Она села на скамью и, облокотившись на стол, склонила лицо на
руки и задумалась.
— Зачем? — спросил он.
— Вы не поймете зачем, потому что не допускаете долга... А я
давно в долгу перед ней...
— Всё это мораль, подергивающая жизнь плесенью, скукой!.. Вера,
Вера — не любите вы, не умеете любить...
Она вдруг подошла к нему и с упреком взглянула ему в лицо.
— Не говорите этого, Марк, если не хотите привести меня в
отчаяние! Я сочту это притворством, желанием увлечь меня без
любви, обмануть...
И он встал со скамьи.
— Не говорите и вы этого, Вера. Не стал бы я тут слушать и
читать лекции о любви. И если б хотел обмануть, то обманул бы
давно — стало быть, не могу...
— Боже мой! Из чего вы бьетесь, Марк? Как уродуете свою жизнь! —
сказала она, всплеснув руками.
— Послушайте, Вера, оставим спор. Вашими устами говорит та же
бабушка, только, конечно, иначе, другим языком. Всё это годилось
прежде, а теперь потекла другая жизнь, где не авторитеты, не
заученные понятия, а правда пробивается наружу...
— Правда — где она? скажите наконец!.. Не позади ли нас? Чего вы
ищете?
— Счастья! я вас люблю! Зачем вы томите меня, зачем боретесь со
мной и с собой и делаете две жертвы?
Она пожала плечами.
— Странные упреки! Поглядите на меня хорошенько — мы несколько
дней не виделись: какова я? — сказала она.
— Я вижу, что вы страдаете, и тем это нелепее!
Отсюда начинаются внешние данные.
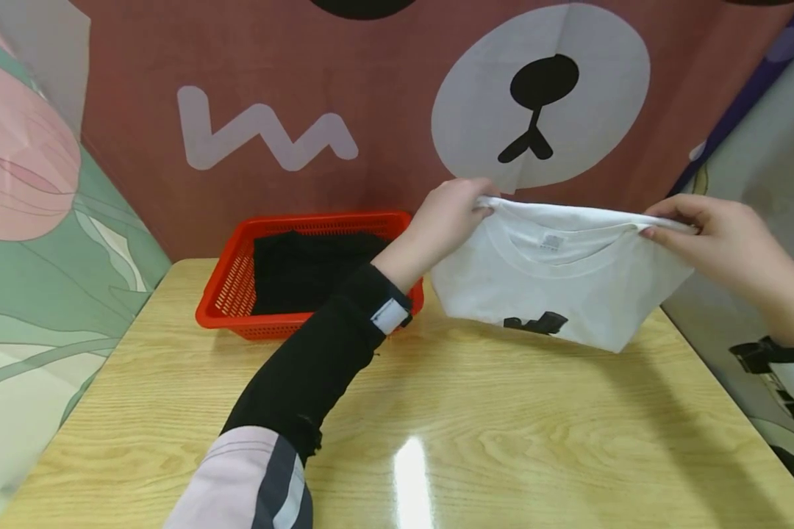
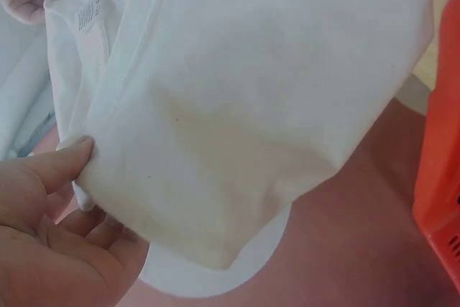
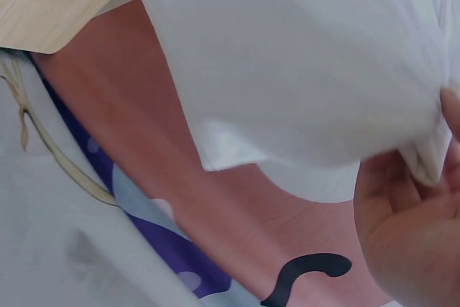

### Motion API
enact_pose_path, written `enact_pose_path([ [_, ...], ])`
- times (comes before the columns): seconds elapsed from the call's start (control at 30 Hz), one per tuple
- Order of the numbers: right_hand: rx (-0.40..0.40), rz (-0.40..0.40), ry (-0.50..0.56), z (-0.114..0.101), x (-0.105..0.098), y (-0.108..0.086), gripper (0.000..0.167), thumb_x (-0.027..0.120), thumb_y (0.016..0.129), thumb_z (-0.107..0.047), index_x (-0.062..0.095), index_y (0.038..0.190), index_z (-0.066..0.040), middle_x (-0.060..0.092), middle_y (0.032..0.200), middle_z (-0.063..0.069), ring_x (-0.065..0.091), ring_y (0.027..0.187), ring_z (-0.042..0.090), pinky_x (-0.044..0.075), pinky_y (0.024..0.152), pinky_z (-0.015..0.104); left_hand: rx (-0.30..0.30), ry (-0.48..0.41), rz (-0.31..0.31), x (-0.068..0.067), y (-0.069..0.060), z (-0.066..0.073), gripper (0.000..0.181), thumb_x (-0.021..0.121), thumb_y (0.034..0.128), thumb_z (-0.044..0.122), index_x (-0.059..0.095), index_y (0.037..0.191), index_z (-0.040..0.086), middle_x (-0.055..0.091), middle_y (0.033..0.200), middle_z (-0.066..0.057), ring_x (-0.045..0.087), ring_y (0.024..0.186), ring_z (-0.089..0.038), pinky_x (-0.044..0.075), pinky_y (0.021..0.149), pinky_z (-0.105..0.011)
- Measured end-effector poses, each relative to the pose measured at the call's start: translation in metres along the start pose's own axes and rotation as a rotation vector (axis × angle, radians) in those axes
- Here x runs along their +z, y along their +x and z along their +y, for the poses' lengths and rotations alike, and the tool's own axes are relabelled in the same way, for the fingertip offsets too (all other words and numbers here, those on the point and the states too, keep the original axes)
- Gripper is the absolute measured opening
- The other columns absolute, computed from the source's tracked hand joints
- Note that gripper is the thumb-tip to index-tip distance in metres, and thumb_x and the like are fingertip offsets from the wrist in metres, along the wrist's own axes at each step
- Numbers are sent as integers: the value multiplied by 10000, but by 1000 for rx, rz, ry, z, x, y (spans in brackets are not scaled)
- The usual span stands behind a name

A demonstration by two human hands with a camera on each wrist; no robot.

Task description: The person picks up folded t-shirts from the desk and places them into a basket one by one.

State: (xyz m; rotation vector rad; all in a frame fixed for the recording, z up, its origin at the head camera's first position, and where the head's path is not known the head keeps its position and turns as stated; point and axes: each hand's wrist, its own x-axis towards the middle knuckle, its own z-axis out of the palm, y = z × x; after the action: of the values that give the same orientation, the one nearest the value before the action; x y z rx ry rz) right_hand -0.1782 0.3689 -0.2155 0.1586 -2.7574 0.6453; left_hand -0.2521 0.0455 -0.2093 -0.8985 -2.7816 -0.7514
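Observation:
A white T-shirt hangs above the right part of the table, its neckline at the top and a dark print near its lower edge. My left hand pinches it at one shoulder, beside the collar. At the other shoulder my right hand pinches the cloth between thumb and fingers. In the left wrist view the left thumb lies on the shirt, close to the collar and its printed label. The right wrist view shows the right hand gripping bunched white cloth.
A red plastic basket stands at the back left of the wooden table, with folded black cloth inside. Behind the table hangs a brown curtain with a bear's face. My left forearm passes in front of the basket's right corner.

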Motion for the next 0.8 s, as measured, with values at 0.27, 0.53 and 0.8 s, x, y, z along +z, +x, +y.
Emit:
enact_pose_path([
  [0.27,23,140,62,-15,-8,0,222,722,975,-243,719,1112,-68,492,771,-421,474,629,-59,383,527,118,6,-24,79,-20,-5,4,281,642,1027,176,660,1301,115,705,1239,-35,628,1075,-175,513,981,-225],
  [0.53,2,207,86,-36,-13,1,238,716,974,-189,714,1134,-13,488,795,-461,479,639,-151,391,526,66,-11,-46,144,-42,-13,5,290,638,1030,182,675,1316,145,703,1261,-13,617,1108,-163,507,995,-231],
  [0.8,-48,310,102,-56,-9,6,240,746,950,-157,746,1144,-16,477,838,-468,469,647,-178,369,496,53,-23,-47,208,-59,-21,-2,283,634,1033,201,682,1306,149,695,1276,-21,606,1128,-163,507,1009,-240],
])
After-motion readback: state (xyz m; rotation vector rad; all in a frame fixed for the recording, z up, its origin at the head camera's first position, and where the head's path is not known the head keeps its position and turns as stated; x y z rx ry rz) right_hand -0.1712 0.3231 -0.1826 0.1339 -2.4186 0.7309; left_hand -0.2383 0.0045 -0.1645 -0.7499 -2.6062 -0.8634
Теперь и я
спрошу: зачем вы ходили и ходите сюда?
Она почти враждебно посмотрела на него.
— Зачем я не раньше почувствовала... ужас своего положения —
хотите вы спросить? Да, этот вопрос и упрек давно мы должны бы
были сделать себе оба и тогда, ответив на него искренно друг
другу и самим себе, не ходили бы больше! Поздно!.. — шептала она
задумчиво, — впрочем, лучше поздно, чем никогда! Мы сегодня
должны один другому ответить на вопрос: чего мы хотели и ждали
друг от друга?..
— Позвольте же мне высказаться решительно! — начал он. — Я хочу
вашей любви и отдаю вам свою, вот одно «правило» в любви —
правило свободного размена, указанное природой. Не насиловать
привязанности, а свободно отдаваться впечатлению и наслаждаться
взаимным счастьем — вот «долг и закон», который я признаю, — и
вот мой ответ на вопрос, «зачем я хожу?» Жертв надо? И жертвы
есть, — по мне это не жертвы, но я назову вашим именем: я
останусь еще в этом болоте, не знаю сколько времени, буду
тратить силы вот тут — но не для вас, а прежде всего для себя,
потому что в настоящее время это стало моей жизнью, — и я буду
жить, пока буду счастлив, пока буду любить. А когда охладею — я
скажу и уйду — куда поведет меня жизнь, не унося с собой никаких
«долгов», «правил» и «обязанностей». Я все их оставлю тут, на
дне обрыва! Видите, я не обманываю вас: я высказываюсь весь.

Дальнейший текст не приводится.